[Description of the task] Return the listing below exactly, with the pictures dropped.
==== Source material
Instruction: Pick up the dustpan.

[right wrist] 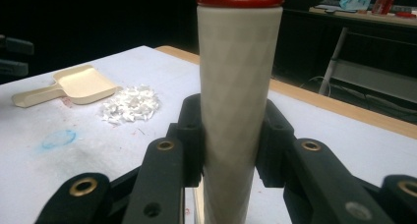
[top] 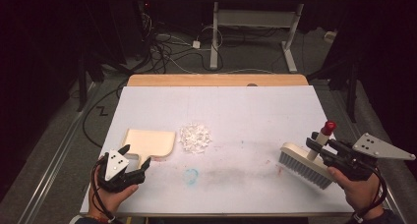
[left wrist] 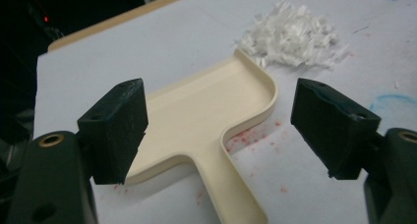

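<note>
A cream dustpan (top: 150,142) lies flat at the table's left, its handle pointing toward the near edge. My left gripper (top: 134,166) stands open at that handle; in the left gripper view the dustpan handle (left wrist: 236,194) runs between the jaws of the left gripper (left wrist: 223,130), with neither pad touching it. A pile of white paper shreds (top: 194,137) sits just right of the pan. At the right, my right gripper (top: 318,144) is shut on the cream, red-capped handle (right wrist: 238,86) of a brush (top: 305,167), whose grey bristles rest on the table.
A white sheet (top: 246,111) covers the table, with a wooden strip (top: 216,80) at its far edge. A blue smudge (top: 191,175) and red specks mark the sheet. Beyond the table stand a desk frame (top: 255,22) and floor cables (top: 167,52).
</note>
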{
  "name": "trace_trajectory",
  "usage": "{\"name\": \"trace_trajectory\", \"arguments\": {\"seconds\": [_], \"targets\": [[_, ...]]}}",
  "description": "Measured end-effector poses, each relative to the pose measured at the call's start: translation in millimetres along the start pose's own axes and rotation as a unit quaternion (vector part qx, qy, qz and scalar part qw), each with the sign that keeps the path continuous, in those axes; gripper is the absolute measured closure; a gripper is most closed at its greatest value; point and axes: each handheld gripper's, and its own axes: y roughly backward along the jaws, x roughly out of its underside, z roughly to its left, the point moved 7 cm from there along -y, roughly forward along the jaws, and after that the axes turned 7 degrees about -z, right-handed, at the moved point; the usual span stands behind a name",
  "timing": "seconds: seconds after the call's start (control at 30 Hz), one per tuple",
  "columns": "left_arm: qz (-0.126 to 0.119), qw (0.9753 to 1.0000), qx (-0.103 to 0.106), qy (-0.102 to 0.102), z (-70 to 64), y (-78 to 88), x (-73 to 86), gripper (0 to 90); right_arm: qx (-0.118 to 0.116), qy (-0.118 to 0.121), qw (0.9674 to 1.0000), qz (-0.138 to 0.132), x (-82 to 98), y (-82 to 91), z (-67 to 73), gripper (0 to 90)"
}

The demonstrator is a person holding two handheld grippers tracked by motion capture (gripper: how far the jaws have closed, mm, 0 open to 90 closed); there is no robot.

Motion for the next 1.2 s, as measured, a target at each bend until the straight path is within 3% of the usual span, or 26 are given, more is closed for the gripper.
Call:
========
[Response to this exercise]
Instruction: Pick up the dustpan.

[right wrist] 
[top] 
[left wrist] 

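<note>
A cream dustpan (top: 150,142) lies flat at the table's left, its handle pointing toward the near edge. My left gripper (top: 134,166) stands open at that handle; in the left gripper view the dustpan handle (left wrist: 236,194) runs between the jaws of the left gripper (left wrist: 223,130), with neither pad touching it. A pile of white paper shreds (top: 194,137) sits just right of the pan. At the right, my right gripper (top: 318,144) is shut on the cream, red-capped handle (right wrist: 238,86) of a brush (top: 305,167), whose grey bristles rest on the table.
A white sheet (top: 246,111) covers the table, with a wooden strip (top: 216,80) at its far edge. A blue smudge (top: 191,175) and red specks mark the sheet. Beyond the table stand a desk frame (top: 255,22) and floor cables (top: 167,52).
</note>
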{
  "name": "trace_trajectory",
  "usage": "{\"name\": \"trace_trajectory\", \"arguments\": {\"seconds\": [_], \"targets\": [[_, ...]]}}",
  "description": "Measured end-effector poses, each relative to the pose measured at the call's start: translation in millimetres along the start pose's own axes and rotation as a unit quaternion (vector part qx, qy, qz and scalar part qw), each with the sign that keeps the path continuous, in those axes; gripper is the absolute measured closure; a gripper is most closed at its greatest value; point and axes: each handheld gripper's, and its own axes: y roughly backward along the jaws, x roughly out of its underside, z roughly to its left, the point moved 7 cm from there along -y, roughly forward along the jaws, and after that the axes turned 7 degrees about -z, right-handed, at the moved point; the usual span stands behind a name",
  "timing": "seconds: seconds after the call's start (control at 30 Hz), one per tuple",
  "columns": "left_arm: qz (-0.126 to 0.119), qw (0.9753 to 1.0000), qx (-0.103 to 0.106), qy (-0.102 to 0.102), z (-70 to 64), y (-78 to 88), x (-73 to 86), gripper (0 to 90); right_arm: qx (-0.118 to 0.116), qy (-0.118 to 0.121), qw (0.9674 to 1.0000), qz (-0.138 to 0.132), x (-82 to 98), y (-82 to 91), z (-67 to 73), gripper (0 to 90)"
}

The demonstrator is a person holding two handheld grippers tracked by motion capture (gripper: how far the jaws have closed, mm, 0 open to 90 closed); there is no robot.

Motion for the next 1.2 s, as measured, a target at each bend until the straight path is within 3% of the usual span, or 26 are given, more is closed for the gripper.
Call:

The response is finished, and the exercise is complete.